Appeal Numbers: OA/07711/2014

OA/07728/2014

OA/07729/2014

OA/07730/2014





Upper Tribunal

(Immigration and Asylum Chamber) Appeal Numbers: OA/07711/2014

OA/07728/2014

OA/07729/2014

OA/07730/2014



THE IMMIGRATION ACTS



Heard at Birmingham

Decision & Reasons Promulgated

On 28 April 2017

On 23 May 2017





Before


UPPER TRIBUNAL JUDGE DAWSON



Between


miss prudence beatrice kusindika – 1st appellant

miss grace greacia kusindika – 2nd appellant

master gedeon harvey kusindika – 3rd appellant

master Henri Makileki – 4th appellant


(ANONYMITY DIRECTION not made)


Appellants

and


ENTRY CLEARANCE OFFICER - NAIROBI


Respondent



Representation:


For the Appellant: Mr A Burrett, instructed by Nandy & Co

For the Respondent: Mrs Aboni, Home Office Presenting Officer

DECISION AND REASONS


INTRODUCTION

  1. The above appellants who were born January 1997, August 1998, May 2000 and October 2003 are nationals of the Democratic Republic of Congo. They have been granted permission to appeal the determination of the First-tier Tribunal who dismissed their appeals against the refusal of entry clearance to join Naphta Dingangu in the United Kingdom (referred to as the sponsor). She is also a national of the DRC where she was born in December 1984.

  2. The sponsor came to the United Kingdom on 22 October 2011 and was granted asylum by the Secretary of State on 28 August 2013. She was pregnant when she reached the UK and her daughter, Bright, was born here on 3 May 2012. Another daughter, Brielle (who had succeeded on appeal to the FtT against refusal of her entry clearance application having applied at the same time as the appellants) arrived in the UK on 23 June 2015. The family now live in Tottenham London together with the sponsor’s current partner. At time the applications for entry clearance were refused, the sponsor was living with alone with Bright in Smethwick Birmingham.

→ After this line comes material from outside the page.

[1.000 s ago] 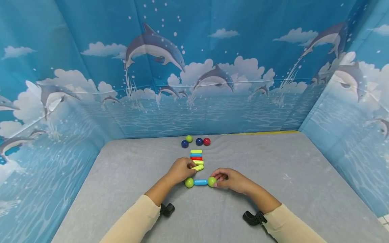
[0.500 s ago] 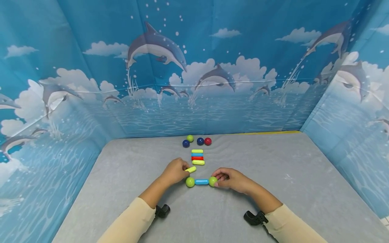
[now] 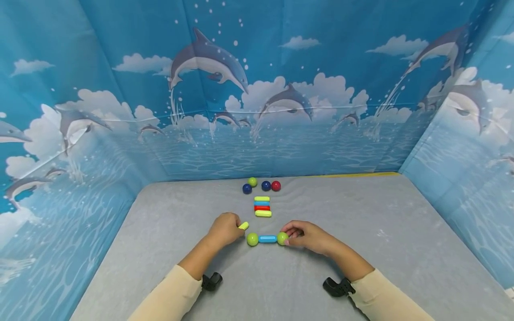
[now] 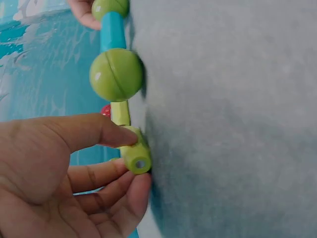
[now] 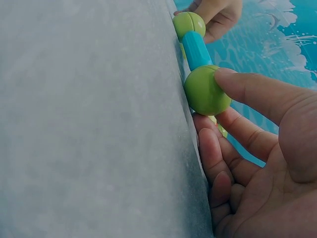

  3. The first three appellants applied for entry on the basis that they were the sponsor’s siblings and had formed part of her household before her flight to the United Kingdom. The entry clearance officer refused their applications under paragraph 319X of the Rules on the basis that they were not related to the sponsor as claimed (319X(i)). Furthermore, he contended that these appellants had not provided evidence of their own circumstances in the DRC, including a lack of evidence to demonstrate they would be unable to continue with their current living arrangements. He was not satisfied that there were serious and compelling family or other considerations which made their exclusion undesirable (paragraph 319X(ii)). The entry clearance officer was not satisfied as to the sponsor’s ability to accommodate the appellants. No evidence had been provided as to the size of the property which she occupied in Birmingham nor was there a written authority from the landlord. The entry clearance officer considered there was no evidence of the sponsor’s income or financial circumstances and accordingly was not satisfied that these appellants would be adequately maintained without recourse to public funds (paragraph 319(vi), (vii)).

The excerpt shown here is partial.